No supe que responderle. Hablamos un rato de las razones de mi estancia en la isla, cortesías de viejos amigos. Cuando tras un silencio prolongado, le pregunté por su viaje, respondió desviando la mirada que había muerto en Europa hace más de siete años.
Una punzada en el pecho me invadió de improviso.
Se bebió de golpe su licor y continuó:
A veces hay recuerdos que nos mantienen vivos y cuando los desploma la vida con sus imperfecciones mueren de pronto, apagándolo todo.
Anduve feliz, con mis fotos, contigo…con el invierno incluso.
Me dijo que había enviado algo para mí hace ya tiempo. De uno de los cajones de la barra extrajo un pequeño objeto cuadrado envuelto en un trozo de paño negro, lo descubrí como descifrando una escritura misteriosa. Era mi fotografía terminada, encuadrada en madera…la musa estampada, danzando en el espacio que separa las quimeras de todos los continentes.
Me despedí de Tomas.

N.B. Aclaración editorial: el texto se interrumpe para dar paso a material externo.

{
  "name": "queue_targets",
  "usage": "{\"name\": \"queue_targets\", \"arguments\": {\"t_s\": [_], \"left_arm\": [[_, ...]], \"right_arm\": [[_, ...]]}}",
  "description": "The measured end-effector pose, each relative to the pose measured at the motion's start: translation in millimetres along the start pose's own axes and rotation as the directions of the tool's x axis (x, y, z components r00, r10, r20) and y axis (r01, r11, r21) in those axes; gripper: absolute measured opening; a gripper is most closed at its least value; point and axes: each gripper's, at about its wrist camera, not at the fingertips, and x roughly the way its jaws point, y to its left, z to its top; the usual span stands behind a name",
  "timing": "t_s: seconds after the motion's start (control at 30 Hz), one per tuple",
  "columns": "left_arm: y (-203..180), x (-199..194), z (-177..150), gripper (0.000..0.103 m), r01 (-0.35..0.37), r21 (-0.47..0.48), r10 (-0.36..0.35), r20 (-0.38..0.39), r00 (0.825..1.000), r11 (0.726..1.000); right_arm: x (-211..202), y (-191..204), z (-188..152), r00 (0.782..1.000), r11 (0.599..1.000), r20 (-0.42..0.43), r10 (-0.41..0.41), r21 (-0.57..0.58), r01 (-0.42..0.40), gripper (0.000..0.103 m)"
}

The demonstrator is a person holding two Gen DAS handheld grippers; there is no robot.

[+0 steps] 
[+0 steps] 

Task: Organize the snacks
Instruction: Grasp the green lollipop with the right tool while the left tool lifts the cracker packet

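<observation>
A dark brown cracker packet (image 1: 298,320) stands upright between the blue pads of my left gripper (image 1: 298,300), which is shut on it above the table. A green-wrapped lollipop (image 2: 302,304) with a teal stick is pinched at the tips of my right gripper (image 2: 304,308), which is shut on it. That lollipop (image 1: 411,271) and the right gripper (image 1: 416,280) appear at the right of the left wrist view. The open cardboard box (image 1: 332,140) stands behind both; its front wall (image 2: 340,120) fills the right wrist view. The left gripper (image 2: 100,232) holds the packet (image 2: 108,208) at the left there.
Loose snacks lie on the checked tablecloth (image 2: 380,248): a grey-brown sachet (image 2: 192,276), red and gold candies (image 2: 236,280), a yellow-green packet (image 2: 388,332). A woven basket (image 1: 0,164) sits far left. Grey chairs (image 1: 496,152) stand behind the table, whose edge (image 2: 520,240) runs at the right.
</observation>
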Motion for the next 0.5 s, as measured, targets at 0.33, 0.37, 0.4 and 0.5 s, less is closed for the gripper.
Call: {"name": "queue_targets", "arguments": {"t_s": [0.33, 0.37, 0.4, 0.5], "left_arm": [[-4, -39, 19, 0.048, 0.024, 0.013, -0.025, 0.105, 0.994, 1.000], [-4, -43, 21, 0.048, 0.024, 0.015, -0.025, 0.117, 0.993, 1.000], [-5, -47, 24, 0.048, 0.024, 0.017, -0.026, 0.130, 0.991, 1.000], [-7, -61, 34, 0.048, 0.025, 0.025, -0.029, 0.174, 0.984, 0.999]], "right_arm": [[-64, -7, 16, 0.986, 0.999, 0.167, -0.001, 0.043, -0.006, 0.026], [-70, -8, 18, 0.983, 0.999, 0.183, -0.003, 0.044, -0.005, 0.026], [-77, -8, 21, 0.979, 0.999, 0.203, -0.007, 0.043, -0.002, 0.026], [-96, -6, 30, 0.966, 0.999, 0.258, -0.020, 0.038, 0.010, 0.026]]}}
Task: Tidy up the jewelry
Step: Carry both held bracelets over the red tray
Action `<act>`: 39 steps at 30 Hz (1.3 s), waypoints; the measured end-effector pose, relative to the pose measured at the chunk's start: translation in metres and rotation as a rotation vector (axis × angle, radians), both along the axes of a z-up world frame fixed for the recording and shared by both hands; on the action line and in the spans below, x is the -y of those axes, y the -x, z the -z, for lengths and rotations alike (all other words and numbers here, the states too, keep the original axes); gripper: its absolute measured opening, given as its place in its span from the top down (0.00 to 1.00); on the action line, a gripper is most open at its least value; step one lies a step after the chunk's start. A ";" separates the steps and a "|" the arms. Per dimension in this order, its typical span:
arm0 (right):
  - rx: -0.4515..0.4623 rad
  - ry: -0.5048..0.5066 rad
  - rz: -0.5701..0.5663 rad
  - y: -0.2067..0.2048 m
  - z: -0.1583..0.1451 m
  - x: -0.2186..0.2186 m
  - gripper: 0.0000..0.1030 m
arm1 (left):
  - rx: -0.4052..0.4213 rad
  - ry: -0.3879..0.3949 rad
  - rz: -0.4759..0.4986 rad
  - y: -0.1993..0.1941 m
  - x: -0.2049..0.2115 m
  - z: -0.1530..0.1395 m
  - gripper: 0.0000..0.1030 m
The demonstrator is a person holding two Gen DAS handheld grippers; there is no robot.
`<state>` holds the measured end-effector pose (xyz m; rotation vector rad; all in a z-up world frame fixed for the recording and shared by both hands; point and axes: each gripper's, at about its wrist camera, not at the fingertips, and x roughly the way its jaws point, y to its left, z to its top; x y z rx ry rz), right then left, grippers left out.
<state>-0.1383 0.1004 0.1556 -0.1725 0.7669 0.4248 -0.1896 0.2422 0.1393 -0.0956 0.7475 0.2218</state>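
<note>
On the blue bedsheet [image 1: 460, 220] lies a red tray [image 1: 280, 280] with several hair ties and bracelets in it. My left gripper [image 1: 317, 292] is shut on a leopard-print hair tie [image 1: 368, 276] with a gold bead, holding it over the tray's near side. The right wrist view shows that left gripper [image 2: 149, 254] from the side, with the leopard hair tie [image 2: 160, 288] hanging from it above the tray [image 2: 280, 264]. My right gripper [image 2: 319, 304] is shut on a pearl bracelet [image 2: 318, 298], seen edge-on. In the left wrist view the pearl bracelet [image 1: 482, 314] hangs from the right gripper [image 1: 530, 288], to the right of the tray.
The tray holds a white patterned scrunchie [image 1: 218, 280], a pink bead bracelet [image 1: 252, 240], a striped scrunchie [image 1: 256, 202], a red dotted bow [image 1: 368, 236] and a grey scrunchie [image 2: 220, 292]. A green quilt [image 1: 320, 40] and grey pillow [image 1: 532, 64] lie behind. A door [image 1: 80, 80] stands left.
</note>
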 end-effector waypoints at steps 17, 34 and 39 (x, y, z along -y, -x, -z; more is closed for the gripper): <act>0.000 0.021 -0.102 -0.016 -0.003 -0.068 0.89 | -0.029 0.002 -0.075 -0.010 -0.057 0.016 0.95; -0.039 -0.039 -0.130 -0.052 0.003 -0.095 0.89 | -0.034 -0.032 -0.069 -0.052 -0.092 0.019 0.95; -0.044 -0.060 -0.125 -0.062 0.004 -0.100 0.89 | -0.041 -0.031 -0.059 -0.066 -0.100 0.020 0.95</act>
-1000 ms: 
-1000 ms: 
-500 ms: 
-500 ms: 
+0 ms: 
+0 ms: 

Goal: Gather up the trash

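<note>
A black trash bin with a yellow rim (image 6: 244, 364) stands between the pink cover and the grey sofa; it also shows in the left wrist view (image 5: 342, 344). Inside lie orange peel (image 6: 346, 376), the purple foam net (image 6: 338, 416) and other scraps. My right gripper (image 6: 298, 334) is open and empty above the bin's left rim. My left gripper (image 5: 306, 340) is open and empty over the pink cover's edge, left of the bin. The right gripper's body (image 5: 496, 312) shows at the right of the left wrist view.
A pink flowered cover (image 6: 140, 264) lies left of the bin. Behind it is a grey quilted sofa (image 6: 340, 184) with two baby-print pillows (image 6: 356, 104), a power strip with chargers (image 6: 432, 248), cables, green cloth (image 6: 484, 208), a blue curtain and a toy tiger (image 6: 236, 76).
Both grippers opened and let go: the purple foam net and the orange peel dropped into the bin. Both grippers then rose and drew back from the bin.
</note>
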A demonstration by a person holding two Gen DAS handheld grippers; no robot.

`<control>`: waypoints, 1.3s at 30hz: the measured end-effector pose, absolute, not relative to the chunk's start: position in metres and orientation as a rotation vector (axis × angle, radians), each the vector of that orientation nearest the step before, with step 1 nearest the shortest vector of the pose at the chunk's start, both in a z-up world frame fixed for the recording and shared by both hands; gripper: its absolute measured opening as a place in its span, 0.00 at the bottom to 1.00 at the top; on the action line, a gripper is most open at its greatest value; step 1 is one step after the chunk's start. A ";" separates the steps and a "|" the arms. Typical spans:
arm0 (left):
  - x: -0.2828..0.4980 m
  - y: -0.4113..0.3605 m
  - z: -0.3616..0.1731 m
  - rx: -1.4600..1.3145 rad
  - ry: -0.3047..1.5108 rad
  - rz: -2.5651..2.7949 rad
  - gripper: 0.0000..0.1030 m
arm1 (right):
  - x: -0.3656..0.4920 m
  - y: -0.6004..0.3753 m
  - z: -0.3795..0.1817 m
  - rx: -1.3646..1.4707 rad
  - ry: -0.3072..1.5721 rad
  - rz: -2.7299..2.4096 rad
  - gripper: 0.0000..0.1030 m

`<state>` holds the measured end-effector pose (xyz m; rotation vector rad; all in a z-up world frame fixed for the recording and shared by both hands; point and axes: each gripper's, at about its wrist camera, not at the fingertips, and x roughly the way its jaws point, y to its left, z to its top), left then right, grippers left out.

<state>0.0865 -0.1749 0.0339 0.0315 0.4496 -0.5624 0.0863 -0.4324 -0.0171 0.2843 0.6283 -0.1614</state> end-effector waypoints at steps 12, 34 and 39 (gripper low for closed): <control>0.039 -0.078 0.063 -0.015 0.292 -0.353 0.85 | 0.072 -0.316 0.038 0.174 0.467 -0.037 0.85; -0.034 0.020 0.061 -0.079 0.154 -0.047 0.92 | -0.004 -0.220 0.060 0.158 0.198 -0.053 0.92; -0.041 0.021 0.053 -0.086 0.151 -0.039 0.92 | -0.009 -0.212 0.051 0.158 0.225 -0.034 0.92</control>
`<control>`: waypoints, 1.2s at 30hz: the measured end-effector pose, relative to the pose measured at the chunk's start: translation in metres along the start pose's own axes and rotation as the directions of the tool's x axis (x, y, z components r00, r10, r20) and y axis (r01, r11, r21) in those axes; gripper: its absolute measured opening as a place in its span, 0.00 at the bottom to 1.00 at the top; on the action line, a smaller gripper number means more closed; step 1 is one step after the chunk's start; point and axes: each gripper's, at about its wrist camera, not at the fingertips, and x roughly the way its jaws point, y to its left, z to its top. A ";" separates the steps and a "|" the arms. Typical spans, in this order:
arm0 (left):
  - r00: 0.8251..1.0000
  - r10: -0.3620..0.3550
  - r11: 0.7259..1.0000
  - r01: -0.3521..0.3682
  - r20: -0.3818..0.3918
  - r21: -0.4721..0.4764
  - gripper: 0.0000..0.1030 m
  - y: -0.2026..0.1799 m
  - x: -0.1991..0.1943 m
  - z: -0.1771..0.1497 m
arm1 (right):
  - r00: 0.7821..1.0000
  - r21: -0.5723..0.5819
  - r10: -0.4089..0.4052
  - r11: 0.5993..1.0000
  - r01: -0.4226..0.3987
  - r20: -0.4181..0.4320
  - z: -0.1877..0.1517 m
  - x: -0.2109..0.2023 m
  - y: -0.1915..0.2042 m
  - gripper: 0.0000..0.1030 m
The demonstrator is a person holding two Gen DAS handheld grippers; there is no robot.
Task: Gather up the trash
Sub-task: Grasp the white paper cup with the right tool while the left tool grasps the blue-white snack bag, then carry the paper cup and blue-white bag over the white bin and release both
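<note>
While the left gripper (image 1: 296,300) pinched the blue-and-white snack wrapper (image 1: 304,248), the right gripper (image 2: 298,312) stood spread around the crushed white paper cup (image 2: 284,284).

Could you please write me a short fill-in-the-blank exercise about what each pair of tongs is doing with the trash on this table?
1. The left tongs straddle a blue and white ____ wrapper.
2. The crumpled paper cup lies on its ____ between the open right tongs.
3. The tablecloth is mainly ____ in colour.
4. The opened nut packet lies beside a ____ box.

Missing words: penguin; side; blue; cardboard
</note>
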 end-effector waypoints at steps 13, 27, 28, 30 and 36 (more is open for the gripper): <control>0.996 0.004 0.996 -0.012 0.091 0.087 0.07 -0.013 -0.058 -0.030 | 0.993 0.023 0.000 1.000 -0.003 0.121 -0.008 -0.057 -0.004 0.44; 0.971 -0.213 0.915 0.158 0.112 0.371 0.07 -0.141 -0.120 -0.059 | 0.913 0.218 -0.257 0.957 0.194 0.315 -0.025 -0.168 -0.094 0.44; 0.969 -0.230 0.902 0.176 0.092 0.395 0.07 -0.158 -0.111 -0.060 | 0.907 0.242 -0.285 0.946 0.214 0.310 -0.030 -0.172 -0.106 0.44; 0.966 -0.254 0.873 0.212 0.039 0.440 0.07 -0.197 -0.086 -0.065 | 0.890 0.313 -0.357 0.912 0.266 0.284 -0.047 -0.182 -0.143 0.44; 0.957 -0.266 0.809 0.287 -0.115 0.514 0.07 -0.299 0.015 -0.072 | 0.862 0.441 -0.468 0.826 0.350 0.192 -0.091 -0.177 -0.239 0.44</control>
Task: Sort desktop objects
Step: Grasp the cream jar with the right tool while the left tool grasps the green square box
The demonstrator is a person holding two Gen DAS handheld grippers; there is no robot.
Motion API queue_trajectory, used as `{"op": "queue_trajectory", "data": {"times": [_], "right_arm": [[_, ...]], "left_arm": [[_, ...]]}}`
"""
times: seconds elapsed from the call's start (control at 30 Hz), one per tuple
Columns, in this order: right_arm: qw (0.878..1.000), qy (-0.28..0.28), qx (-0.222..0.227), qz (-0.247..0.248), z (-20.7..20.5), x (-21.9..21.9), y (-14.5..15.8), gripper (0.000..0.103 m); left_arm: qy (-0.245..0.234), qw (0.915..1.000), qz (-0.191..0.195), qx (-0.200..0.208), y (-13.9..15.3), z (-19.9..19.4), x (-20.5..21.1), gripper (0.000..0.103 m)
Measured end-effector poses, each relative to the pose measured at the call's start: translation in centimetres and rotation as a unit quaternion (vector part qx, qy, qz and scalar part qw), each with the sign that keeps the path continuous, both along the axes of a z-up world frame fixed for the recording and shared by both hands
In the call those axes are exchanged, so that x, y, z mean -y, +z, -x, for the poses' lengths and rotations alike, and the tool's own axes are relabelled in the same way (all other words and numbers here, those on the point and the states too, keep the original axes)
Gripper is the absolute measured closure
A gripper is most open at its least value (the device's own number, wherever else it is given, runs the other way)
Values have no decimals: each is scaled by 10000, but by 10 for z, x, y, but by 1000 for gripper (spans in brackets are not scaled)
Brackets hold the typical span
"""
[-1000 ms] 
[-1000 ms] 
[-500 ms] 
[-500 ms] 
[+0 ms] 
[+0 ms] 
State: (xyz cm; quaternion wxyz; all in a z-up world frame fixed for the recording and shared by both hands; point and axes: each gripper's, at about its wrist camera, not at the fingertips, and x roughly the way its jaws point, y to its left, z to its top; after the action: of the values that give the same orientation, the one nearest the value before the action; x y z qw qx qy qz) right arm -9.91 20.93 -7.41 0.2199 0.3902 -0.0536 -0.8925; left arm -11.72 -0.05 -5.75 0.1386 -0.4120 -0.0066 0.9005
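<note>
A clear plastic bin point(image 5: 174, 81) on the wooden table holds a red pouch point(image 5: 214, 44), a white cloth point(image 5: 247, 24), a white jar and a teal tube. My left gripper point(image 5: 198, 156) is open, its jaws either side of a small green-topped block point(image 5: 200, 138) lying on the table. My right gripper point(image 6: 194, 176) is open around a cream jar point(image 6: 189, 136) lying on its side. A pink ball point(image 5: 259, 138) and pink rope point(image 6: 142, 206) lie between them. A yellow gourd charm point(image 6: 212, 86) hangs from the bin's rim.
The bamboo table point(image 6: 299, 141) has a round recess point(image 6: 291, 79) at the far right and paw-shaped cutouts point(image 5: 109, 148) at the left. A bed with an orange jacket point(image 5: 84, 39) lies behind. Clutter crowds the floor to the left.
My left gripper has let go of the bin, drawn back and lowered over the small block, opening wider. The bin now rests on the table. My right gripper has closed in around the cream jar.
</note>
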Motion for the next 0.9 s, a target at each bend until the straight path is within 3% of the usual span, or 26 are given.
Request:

Cuando salía del bar con mi retrato bajo el brazo, me juré nunca pasar a bares de canciones tristes poblados con personajes de mis cuentos, porque el narrar embadurnado en blanco y negro podía de nuevo trocar mis ansiedades en esta caricatura sublime de mi.
Salí con mi cuerpo de paja y mis harapos al viento. Alguien que me vio caminar por la esquina le dijo después a un amigo que ese día los pájaros se posaron en mi hombro.